Lower Yellowstone Ribbon Cutting Ceremony Held July 26

A Lower Yellowstone Ribbon Cutting Ceremony was held July 26 at Joe's Island on the south side of Yellowstone River, across from the Intake Fish Screens.

Approximately 100 dignitaries and local residents from Montana and North Dakota attended plus proclamations were read from others. The ceremony was lead by Kayla Eckert Uptmor, U.S. Army Corps of Engineers, followed by Tanya Trujillo, Asst. Secretary of Water and Science, Dept. of the Interior; Camille Calimlim Touton, Bureau of Reclamation commissioner; Col. Geoff Van Epps, U.S. Amy Corps of Engineers Northwest Division Commander; and Steve Small, U.S. Fish & Wildlife Service Ecological Services Mountain-Prairie Region assistant regional director.

"The Corps of Engineers is a joint lead agency as was directed by Congress in 2007 for the Intake Dam Modification Project.as was Sec. 3109 of the Water Resource Development Act of 2007. The act authorized the Corp to use funding from the Missouri River Recovery Program.

It was also the 120th anniversary of the Bureau of Reclamation," states Eckert-Uptmor.
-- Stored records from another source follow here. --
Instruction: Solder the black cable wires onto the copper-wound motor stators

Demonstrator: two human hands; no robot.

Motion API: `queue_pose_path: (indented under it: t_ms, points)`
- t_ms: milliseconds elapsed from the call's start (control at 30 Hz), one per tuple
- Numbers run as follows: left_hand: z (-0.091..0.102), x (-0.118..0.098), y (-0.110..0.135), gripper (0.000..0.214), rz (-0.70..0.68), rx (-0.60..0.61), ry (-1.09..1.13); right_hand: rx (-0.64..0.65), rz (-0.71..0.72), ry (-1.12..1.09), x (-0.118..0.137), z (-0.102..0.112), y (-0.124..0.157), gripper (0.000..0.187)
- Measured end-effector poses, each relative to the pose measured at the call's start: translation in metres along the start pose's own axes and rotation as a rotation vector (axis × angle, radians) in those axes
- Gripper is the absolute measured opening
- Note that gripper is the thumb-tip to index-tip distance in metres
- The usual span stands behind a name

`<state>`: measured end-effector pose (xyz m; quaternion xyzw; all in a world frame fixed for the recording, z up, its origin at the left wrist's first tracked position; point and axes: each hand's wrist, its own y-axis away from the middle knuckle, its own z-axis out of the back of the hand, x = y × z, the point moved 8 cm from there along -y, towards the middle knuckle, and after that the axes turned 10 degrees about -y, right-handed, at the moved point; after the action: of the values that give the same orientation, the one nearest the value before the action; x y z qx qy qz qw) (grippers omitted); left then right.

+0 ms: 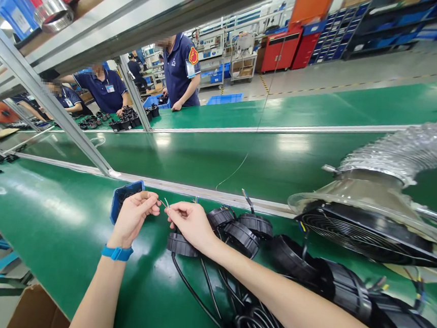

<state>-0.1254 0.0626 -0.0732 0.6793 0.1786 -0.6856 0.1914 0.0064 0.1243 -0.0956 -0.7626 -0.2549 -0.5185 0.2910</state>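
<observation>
My left hand (136, 216) is closed in a pinch, with a blue band round its wrist. What sits between its fingertips is too small to name. Facing it, my right hand (191, 224) pinches thin wires (166, 202) whose light ends stick up between the two hands. Under my right hand rests a black round ribbed housing (182, 245), partly covered by it, with a black cable (188, 284) running toward me. A blue bin (114, 207) of small dark parts stands just behind my left hand.
More black ribbed housings (240, 237) with wire ends and coiled black cables (260, 326) lie to the right on the green bench (64, 222). A fume hood (368, 197) with a flexible duct (407, 145) stands there too. A metal post (72, 131) rises at left; several co-workers work beyond.
</observation>
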Motion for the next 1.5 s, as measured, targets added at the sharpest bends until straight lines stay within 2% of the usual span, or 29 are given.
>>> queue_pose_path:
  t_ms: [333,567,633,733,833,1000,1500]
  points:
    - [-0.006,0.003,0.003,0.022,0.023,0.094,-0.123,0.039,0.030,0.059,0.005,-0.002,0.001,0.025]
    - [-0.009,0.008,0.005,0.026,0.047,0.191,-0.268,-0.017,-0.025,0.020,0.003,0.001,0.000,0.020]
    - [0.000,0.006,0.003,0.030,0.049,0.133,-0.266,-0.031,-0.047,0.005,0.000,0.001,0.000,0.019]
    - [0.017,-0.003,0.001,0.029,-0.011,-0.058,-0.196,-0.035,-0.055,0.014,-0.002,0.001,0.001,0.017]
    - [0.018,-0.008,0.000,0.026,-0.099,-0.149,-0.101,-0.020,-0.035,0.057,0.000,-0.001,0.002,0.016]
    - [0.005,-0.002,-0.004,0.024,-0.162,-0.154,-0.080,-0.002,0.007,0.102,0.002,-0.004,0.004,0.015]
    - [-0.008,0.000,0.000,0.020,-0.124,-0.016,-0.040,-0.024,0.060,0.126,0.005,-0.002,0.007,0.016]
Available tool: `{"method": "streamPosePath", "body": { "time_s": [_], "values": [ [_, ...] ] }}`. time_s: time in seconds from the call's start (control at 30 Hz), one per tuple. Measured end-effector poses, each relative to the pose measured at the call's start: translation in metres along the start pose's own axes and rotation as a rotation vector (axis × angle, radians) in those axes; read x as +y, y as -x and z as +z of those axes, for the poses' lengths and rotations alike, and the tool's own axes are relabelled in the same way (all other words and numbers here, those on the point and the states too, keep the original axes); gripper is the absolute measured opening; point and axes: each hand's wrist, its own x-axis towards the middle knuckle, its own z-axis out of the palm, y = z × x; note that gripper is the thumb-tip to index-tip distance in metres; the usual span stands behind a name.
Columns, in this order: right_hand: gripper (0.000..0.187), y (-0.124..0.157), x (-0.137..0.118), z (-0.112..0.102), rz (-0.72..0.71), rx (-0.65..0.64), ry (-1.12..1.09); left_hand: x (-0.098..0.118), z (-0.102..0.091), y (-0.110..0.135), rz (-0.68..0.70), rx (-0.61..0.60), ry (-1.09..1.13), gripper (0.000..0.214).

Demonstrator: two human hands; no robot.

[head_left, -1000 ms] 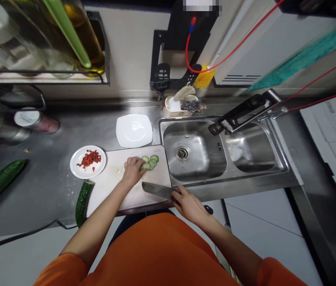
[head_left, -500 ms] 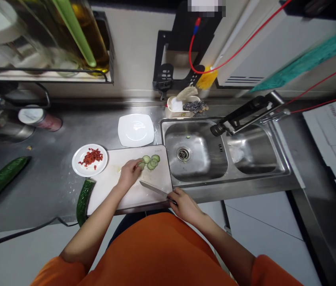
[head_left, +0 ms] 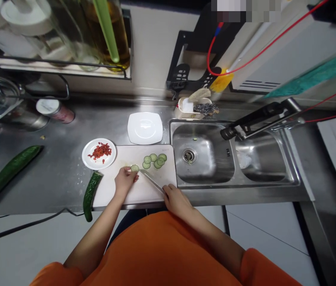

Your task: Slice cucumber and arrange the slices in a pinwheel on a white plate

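Note:
A white cutting board (head_left: 117,194) lies on the steel counter beside the sink. My left hand (head_left: 124,179) rests on the board, its fingertips pressing a single cucumber slice (head_left: 134,168). My right hand (head_left: 176,199) is closed on the handle of a knife (head_left: 152,182), whose blade slants across the board toward that slice. Several more cucumber slices (head_left: 155,160) lie in a small heap at the board's far right. A half cucumber (head_left: 91,192) rests against the board's left edge.
A round plate of chopped red bits (head_left: 99,153) sits left of the board and a square white plate (head_left: 145,128) behind it. A whole cucumber (head_left: 5,176) lies far left. The double sink (head_left: 233,155) with black faucet (head_left: 257,118) is on the right. Bottles stand on a shelf above.
My left hand drew back from the heap with one slice, setting it apart on the board. The knife turned on edge and swung toward that slice. The camera view shifted left.

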Motion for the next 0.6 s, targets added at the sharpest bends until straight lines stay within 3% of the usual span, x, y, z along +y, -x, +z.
{"method": "streamPosePath", "body": {
  "time_s": [0.17, 0.27, 0.37, 0.6],
  "values": [
    [0.022, 0.000, -0.006, -0.002, 0.035, -0.017, 0.023, -0.001, -0.017, 0.003, 0.046, -0.001, -0.183, 0.031],
    [0.023, 0.002, -0.009, -0.002, 0.046, -0.026, 0.023, -0.004, -0.022, -0.002, 0.262, 0.072, -0.332, 0.033],
    [0.023, 0.003, -0.012, -0.001, 0.066, -0.038, 0.019, -0.006, -0.021, -0.007, 0.461, 0.066, -0.422, 0.032],
    [0.030, 0.000, -0.020, 0.000, 0.102, -0.049, 0.033, -0.011, -0.013, -0.006, 0.465, 0.109, -0.455, 0.026]
  ]
}}
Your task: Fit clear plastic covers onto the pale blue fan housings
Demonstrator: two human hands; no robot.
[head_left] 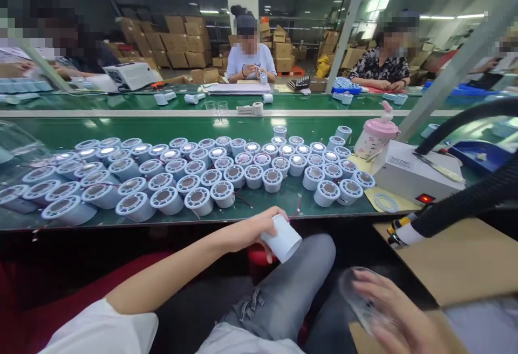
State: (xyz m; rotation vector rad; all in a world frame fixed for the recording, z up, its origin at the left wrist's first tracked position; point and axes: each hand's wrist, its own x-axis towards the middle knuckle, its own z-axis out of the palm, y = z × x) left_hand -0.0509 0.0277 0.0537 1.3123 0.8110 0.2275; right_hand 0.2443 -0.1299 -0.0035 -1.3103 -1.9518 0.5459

As one of the Reclamation's first five original projects, the Lower Yellowstone Project was authorized in 1904 as a single purpose irritation project. The Project irrigates about 58,000 acres on more than 400 farms in Eastern Montana and Western North Dakota, In addition to recognizing the completion of the bypass channel, Reclamation is also celebrating 12 years of dedicated service to the American people and managing water in the West.

The Project is operated and maintained by the Lower Yellowstone Irrigation District Board of Control under contract with Reclamation.

Since the pallid sturgeon was listed as endangered in 1990, Reclamation has partnered with Montana Fish, Wildlife & Parks, the U.S. Fish and Wildlife Service and the U.S. Army Corps of Engineers to determine Project effects on the species.

Through monitoring efforts, two primary issues were identified, 1) entrainment into the Lower Yellowstone Main Canal and 2) lack of passage success over Intake Diversion Dam. By providing passage at Intake Diversion Dam, approximately 165 river miles of potential spawning and larval drift habitat would become accessible in the Yellowstone River.

In 2013, due to significant design concerns with the rock ramp, Reclamation and USACE conducted a replanning effort to examine new and previously considered fish passage alternatives.

Following this effort, Reclamation and the USACE identified a bypass channel for detailed analysis. A Supplemental Environmental Assessment and Finding of No Significant Impact selecting the bypass channel for implementation were completed in April 2015.

In 2016, USACE and Reclamation completed the Lower Yellowstone Intake Diversion Dam Fish Passage Project Environmental Impact Statement and Record of Decision. In the Record of Decision USACE and Reclamation selected the Bypass Channel Alternative for implementation. The Bypass Channel Alternative includes the construction of an 11,150 ft. long bypass channel for pallid sturgeon fish passage, a replacement weir structure for water deliveries to the Lower Yellowstone Project and an Adaptive Management and Monitoring Plan.

Construction on the bypass channel and replacement weir was started in June 2019. The south half of the replacement weir was completed in 2020, and the north half was finished in 2021. The bypass channel was completed and operational April 9, 2022.

The first pallid sturgeon successfully navigated the bypass channel in May. As of last week approximately two dozen fish have passed through the bypass channel.

To end the ceremony local dignitaries joined in by releasing 10 juvenile, one-year-old pallid sturgeon into the Yellowstone River.